From: Vincent Guittot <vincent.guittot@linaro.org>
To: Xuewen Yan <xuewen.yan94@gmail.com>
Cc: Lukasz Luba <Lukasz.Luba@arm.com>,
Dietmar Eggemann <dietmar.eggemann@arm.com>,
Xuewen Yan <xuewen.yan@unisoc.com>,
rafael@kernel.org, viresh.kumar@linaro.org, mingo@redhat.com,
peterz@infradead.org, rostedt@goodmis.org,
linux-kernel@vger.kernel.org, di.shen@unisoc.com
Subject: Re: [PATCH] sched: Take thermal pressure into account when determine rt fits capacity
Date: Tue, 19 Apr 2022 09:14:29 +0200 [thread overview]
Message-ID: <CAKfTPtDsNSW0JH4phAtZB7ackJFKuJfAGkhQ7JjWG_C2tzQYSw@mail.gmail.com> (raw)
In-Reply-To: <CAB8ipk8v1-jyU0Q0k-EXCArsS6Sh=U+fW6NutW+6m+kQ=LKrJA@mail.gmail.com>
On Sat, 16 Apr 2022 at 04:47, Xuewen Yan <xuewen.yan94@gmail.com> wrote:
>
> Hi Luba / Dietmar
>
> On Wed, Apr 13, 2022 at 9:26 PM Lukasz Luba <lukasz.luba@arm.com> wrote:
> >
> >
> >
> > On 4/11/22 15:07, Dietmar Eggemann wrote:
> > > On 11/04/2022 10:52, Xuewen Yan wrote:
> > >> HI Dietmar
> > >>
> > >> On Mon, Apr 11, 2022 at 4:21 PM Dietmar Eggemann
> > >> <dietmar.eggemann@arm.com> wrote:
> > >>>
> > >>> On 07/04/2022 07:19, Xuewen Yan wrote:
> > >>>> There are cases when the cpu max capacity might be reduced due to thermal.
> > >>>> Take into the thermal pressure into account when judge whether the rt task
> > >>>> fits the cpu.
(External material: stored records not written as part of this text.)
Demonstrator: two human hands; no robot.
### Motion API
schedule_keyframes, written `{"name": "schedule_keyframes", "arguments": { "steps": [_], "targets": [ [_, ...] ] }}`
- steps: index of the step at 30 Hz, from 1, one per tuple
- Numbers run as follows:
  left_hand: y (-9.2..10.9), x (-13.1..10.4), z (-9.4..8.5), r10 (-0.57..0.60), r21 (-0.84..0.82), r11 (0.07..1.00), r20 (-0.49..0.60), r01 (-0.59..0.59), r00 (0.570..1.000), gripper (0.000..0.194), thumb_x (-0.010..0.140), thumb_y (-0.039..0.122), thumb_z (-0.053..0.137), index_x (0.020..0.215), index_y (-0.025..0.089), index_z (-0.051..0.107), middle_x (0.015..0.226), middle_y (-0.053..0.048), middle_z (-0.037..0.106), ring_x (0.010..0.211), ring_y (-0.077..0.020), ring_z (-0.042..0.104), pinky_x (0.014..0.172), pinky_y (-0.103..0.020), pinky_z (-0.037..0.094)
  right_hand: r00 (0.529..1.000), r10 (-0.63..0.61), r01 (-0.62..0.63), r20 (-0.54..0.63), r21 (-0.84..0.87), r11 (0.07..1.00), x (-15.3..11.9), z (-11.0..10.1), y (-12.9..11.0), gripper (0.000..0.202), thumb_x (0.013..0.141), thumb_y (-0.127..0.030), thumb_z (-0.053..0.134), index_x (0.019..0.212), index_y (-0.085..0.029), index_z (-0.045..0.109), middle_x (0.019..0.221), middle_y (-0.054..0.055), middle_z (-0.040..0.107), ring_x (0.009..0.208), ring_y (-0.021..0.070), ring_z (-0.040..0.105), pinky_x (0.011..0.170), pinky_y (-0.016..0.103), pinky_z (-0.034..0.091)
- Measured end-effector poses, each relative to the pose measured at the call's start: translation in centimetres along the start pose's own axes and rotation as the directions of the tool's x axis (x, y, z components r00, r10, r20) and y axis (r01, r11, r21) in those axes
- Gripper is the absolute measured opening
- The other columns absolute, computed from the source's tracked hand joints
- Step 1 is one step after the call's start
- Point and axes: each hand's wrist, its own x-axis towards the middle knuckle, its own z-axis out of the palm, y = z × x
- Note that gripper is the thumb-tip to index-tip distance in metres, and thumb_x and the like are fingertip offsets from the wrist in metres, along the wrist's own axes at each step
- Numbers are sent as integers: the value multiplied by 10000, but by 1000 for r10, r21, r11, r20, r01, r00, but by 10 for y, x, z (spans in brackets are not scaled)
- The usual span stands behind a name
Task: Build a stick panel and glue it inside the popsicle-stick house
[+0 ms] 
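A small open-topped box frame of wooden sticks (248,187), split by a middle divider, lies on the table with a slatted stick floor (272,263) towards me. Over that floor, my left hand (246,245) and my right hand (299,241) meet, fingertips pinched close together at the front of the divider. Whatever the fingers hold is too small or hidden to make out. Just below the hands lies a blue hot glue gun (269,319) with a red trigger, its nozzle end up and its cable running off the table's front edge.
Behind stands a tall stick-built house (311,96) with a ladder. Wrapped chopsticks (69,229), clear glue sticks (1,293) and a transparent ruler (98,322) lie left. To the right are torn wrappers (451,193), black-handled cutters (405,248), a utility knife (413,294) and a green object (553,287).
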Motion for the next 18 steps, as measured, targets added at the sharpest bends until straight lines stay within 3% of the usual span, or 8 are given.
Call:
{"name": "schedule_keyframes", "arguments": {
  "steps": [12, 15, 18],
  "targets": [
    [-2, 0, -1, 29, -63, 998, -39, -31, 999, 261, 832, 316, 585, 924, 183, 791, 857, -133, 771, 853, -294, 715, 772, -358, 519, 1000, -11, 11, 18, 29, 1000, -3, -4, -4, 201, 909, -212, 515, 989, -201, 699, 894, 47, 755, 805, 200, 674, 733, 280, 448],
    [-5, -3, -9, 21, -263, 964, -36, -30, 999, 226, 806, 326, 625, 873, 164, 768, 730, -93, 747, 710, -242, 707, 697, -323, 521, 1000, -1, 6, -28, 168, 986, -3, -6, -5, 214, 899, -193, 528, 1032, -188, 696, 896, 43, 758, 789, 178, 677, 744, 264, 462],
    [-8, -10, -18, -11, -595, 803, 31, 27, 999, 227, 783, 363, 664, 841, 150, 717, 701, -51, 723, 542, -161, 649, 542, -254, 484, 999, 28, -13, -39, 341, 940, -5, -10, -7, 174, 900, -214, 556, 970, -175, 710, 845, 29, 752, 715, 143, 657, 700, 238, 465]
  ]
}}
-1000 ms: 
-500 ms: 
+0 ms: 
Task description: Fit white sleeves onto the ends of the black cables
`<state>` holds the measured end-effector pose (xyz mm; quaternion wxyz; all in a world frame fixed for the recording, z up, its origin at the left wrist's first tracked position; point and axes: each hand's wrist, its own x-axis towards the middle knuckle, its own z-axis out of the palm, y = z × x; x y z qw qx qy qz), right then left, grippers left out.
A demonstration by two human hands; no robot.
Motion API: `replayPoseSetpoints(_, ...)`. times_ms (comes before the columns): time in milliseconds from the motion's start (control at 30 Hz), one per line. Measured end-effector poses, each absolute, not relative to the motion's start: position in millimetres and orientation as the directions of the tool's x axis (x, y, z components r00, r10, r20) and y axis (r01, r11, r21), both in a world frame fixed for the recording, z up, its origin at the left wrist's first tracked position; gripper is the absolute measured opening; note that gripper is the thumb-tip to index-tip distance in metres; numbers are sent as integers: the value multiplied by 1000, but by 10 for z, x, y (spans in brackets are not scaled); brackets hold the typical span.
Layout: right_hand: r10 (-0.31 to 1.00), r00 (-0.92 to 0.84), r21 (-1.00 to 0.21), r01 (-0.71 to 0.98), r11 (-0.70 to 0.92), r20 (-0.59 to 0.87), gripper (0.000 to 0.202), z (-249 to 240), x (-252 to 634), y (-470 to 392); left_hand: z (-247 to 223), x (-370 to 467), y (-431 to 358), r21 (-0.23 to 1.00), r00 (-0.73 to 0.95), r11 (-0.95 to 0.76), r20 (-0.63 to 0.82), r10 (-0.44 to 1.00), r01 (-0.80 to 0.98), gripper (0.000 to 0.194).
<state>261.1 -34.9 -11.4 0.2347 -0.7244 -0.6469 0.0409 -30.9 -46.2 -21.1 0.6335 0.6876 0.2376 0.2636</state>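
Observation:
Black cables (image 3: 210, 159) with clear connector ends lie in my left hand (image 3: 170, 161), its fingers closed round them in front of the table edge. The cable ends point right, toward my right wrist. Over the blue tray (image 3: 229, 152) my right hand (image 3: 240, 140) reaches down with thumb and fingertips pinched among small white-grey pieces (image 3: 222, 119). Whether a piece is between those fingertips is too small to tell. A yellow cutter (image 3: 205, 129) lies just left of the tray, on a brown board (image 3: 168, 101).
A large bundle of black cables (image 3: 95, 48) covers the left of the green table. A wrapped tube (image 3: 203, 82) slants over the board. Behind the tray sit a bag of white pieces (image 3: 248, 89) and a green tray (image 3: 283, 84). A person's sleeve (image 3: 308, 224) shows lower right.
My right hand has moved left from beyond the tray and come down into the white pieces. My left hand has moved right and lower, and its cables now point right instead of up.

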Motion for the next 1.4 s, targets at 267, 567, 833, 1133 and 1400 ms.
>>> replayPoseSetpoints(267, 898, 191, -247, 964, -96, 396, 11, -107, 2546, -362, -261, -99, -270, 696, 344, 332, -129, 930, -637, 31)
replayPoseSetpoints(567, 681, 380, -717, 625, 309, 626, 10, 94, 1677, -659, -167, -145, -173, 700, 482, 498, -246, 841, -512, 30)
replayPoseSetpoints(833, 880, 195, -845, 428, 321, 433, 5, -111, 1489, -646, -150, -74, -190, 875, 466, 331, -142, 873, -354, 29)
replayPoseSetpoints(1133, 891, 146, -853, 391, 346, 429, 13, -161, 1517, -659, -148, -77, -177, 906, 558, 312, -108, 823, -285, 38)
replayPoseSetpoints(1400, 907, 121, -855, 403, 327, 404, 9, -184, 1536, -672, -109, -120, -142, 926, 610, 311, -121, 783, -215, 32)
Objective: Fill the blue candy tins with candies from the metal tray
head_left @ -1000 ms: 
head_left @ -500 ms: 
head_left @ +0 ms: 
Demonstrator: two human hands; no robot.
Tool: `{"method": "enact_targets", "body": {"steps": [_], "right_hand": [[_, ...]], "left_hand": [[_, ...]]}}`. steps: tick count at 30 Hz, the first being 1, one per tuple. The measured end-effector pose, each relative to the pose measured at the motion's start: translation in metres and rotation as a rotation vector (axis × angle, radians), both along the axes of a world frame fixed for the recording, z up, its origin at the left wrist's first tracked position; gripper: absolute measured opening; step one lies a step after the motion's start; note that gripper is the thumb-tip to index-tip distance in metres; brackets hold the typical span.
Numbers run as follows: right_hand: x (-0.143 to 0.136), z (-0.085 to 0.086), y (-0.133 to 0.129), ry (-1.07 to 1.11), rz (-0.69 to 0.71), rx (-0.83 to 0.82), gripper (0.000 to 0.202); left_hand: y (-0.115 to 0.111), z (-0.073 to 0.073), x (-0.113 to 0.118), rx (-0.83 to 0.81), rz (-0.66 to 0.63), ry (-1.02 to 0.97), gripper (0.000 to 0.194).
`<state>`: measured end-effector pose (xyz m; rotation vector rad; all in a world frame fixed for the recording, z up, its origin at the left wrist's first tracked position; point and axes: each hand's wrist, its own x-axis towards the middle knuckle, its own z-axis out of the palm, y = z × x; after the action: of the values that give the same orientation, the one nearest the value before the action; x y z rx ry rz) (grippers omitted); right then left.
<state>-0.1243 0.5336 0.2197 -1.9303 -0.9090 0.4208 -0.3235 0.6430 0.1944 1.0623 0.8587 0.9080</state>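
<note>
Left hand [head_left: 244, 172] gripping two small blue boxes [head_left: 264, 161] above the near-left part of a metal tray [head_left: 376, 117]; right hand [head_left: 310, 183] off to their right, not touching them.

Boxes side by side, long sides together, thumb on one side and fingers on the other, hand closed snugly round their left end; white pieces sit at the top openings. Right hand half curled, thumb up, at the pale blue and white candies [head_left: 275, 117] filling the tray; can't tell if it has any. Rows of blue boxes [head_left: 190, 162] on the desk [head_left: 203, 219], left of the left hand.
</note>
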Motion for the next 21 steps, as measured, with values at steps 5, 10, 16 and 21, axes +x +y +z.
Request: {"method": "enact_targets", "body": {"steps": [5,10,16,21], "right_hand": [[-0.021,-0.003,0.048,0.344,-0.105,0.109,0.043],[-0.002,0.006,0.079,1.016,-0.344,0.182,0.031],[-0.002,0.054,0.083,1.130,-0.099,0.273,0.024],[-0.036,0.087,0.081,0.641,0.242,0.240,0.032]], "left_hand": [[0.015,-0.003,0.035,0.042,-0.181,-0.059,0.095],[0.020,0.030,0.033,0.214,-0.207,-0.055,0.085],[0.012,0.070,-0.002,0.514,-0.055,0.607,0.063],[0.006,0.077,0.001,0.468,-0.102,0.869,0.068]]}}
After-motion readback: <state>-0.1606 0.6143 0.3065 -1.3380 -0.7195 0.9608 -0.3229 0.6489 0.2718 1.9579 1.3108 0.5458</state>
And when schedutil govnor get cpu util, the thermal pressure
> > >>>> also should be considered.
> > >>>>
> > >>>> Signed-off-by: Xuewen Yan <xuewen.yan@unisoc.com>
> > >>>> ---
> > >>>> kernel/sched/cpufreq_schedutil.c | 1 +
> > >>>> kernel/sched/rt.c | 1 +
> > >>>> 2 files changed, 2 insertions(+)
> > >>>>
> > >>>> diff --git a/kernel/sched/cpufreq_schedutil.c b/kernel/sched/cpufreq_schedutil.c
> > >>>> index 3dbf351d12d5..285ad51caf0f 100644
> > >>>> --- a/kernel/sched/cpufreq_schedutil.c
> > >>>> +++ b/kernel/sched/cpufreq_schedutil.c
> > >>>> @@ -159,6 +159,7 @@ static void sugov_get_util(struct sugov_cpu *sg_cpu)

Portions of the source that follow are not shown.